We are still working to make GEMLI more intuitive, user-friendly, faster and versatile. Therefore exiting functions will still be updated and new functionalities will be added. We'll publish a list of changes for each version for you to keep track. Your feedback is very welcome and will help us make GEMLI even better. What do you like about GEMLI? Something not working? What functions are you missing? Let us know! Contact: marcel.tarbier@scilifelab.se or almut.eisele@epfl.ch
First we load the example data.
> load('GEMLI_example_data_matrix.RData')
> load('GEMLI_example_barcode_information.RData')

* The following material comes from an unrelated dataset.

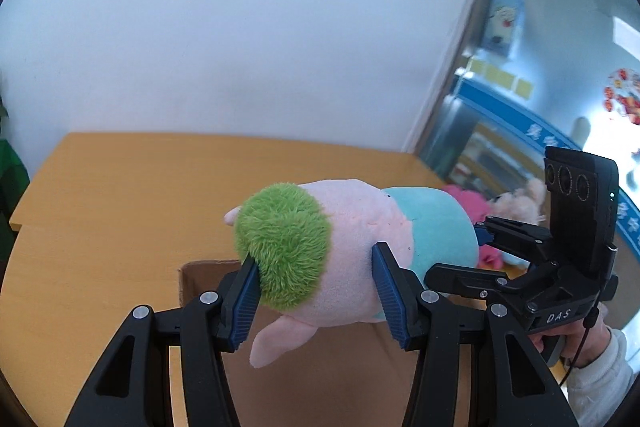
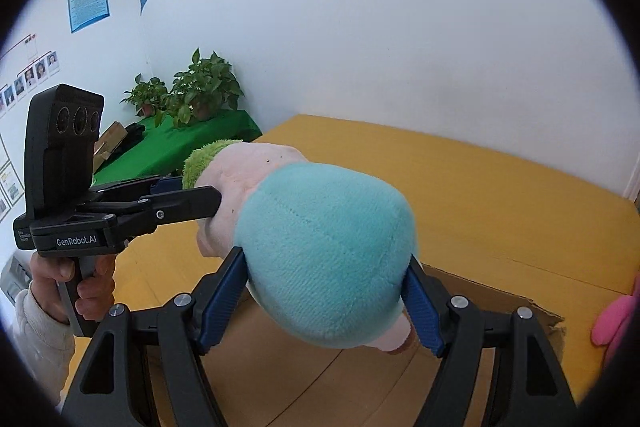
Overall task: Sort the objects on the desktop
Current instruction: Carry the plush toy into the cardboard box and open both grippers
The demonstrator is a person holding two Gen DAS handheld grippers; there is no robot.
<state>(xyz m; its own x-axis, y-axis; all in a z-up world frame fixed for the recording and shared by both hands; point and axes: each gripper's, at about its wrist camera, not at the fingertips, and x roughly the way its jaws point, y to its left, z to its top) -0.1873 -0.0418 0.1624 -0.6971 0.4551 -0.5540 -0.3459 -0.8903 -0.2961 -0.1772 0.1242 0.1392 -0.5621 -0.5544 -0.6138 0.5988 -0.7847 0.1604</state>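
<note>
The soft pig toy (image 1: 352,239) hangs in the air over the open cardboard box (image 1: 208,267) on the yellow table (image 1: 120,187). The left gripper (image 1: 316,291) squeezes its green and pink head end between both fingers. The right gripper (image 2: 324,301) squeezes its round blue body the same way.

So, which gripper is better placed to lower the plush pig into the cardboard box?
Probably left. The left gripper clamps the plush pig at its head, directly above the open cardboard box. The right gripper holds the teal body nearer the box's corner.
</note>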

GEMLI's inputs and outputs are stored in a list of objects with predefined names. To run GEMLI you need at least a quality controlled and normalized gene expression matrix (rows = genes/features, colums = cells/samples). In this example we also provide a ground truth for lineages stemming from a barcoding experiment (values = barcode ID, names = cell IDs).
> GEMLI_items = list()
> GEMLI_items[['gene_expression']] = data_matrix
> GEMLI_items[['barcodes']] = lineage_dict_bc
>
> GEMLI_items[['gene_expression']][9:14,1:5]

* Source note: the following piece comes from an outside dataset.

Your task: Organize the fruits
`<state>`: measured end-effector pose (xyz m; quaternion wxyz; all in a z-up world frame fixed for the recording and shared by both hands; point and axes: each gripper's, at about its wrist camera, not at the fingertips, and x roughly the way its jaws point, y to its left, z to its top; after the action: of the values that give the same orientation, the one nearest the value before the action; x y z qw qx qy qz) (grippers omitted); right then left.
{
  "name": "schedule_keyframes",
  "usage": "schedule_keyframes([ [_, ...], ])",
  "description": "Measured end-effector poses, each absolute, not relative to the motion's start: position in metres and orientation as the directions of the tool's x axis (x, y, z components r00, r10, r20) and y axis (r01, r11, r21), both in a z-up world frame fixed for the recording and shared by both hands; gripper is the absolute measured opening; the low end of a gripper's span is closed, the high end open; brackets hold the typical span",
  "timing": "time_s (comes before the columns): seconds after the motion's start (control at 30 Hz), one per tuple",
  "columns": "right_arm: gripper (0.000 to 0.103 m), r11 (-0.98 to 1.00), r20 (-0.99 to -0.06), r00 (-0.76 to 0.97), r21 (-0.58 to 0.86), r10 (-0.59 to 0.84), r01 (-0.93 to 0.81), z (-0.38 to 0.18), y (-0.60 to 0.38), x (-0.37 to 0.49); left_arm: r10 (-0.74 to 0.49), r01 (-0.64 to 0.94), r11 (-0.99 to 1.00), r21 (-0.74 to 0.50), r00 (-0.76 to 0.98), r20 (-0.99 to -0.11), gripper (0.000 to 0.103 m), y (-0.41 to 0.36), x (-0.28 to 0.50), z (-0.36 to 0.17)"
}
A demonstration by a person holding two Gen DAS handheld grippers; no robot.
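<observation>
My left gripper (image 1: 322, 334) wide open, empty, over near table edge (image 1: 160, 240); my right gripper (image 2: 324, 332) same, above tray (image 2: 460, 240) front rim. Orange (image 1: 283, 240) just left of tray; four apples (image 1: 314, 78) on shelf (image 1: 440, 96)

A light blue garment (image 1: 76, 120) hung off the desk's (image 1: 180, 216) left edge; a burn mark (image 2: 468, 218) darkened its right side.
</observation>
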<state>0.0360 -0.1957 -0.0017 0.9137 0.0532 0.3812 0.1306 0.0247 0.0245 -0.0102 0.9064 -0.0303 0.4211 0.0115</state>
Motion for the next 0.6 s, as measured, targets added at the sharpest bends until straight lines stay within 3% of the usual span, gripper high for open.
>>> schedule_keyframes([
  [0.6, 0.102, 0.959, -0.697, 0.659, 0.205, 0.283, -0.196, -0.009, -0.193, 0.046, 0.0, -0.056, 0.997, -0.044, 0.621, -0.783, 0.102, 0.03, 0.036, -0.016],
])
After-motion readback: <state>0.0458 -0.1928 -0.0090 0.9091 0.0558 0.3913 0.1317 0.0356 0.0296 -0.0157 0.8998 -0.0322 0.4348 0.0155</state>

AAACGAACAGGTGTGA-1 AAAGGTAGTTGCTTGA-1 AACCACAAGTTTGTCG-1 AAGCCATGTTCCACGG-1 AAGCGAGGTACGGCAA-1
ENSMUSG00000033845 14.761746 12.9570026 13.240645 8.8596794 12.791617
ENSMUSG00000025903 3.163231 1.2340002 4.878132 0.7383066 0.000000
ENSMUSG00000033813 6.326463 5.5530011 4.181256 8.8596794 5.482122
ENSMUSG00000002459 0.000000 0.0000000 0.000000 0.0000000 0.000000
ENSMUSG00000085623 0.000000 0.0000000 0.000000 0.0000000 0.000000
ENSMUSG00000033793 3.163231 0.6170001 1.393752 2.2149199 5.482122
>
> GEMLI_items[['barcodes']][1:5]
CACAGATAGTGATGGC-1 TATCTTGGTACGGGAT-1 AAACGAACAGGTGTGA-1 AGAGAATAGGTCATAA-1 GAGTGAGTCCAGTACA-1
2 2 2 7 7
We can then identify cell lineages through repeated iterative clustering (this may take 2-3min). The predict_lineages function takes our GEMLI_items as input. It outputs a matrix of all cells against all cells with values corresponding to a confidence score that they are part of the same lineage.

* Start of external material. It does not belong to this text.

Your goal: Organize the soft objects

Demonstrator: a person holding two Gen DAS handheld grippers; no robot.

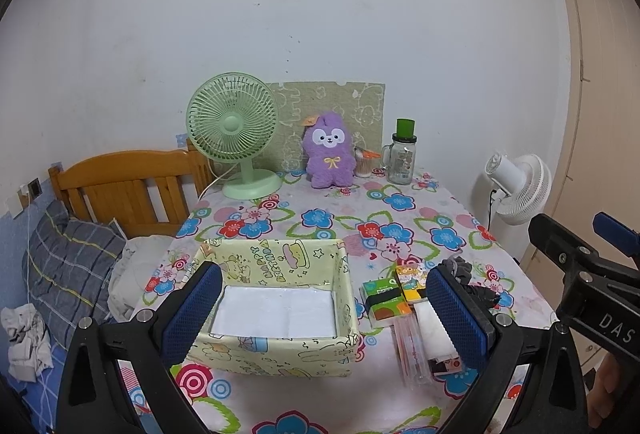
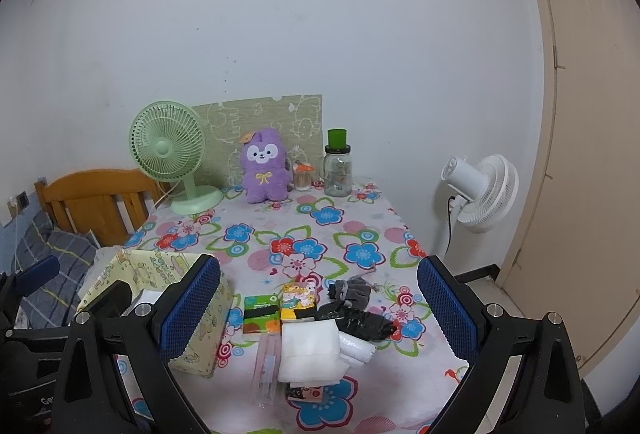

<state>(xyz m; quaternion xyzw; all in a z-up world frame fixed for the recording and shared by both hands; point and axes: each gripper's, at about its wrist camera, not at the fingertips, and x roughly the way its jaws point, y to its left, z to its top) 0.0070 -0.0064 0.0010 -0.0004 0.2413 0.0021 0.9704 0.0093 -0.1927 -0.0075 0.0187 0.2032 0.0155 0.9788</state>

> lineage_predictions_matrix = predict_lineages(GEMLI_items)
>
> lineage_predictions_matrix[1:5,15:19]
AGAGAATAGGTCATAA-1 AGAGCAGCAAGTGATA-1 AGATGCTTCAAAGACA-1 AGGATCTGTATCGTTG-1 AGGGAGTAGACGATAT-1
AAACGAACAGGTGTGA-1 0 0 0 0 14
AAAGGTAGTTGCTTGA-1 87 0 0 0 0
AACCACAAGTTTGTCG-1 0 0 0 0 39
AAGCCATGTTCCACGG-1 0 0 0 0 0
AAGCGAGGTACGGCAA-1 0 0 0 0 0
Since we have barcoding data for this dataset we can test the predicted lineages against our ground truth.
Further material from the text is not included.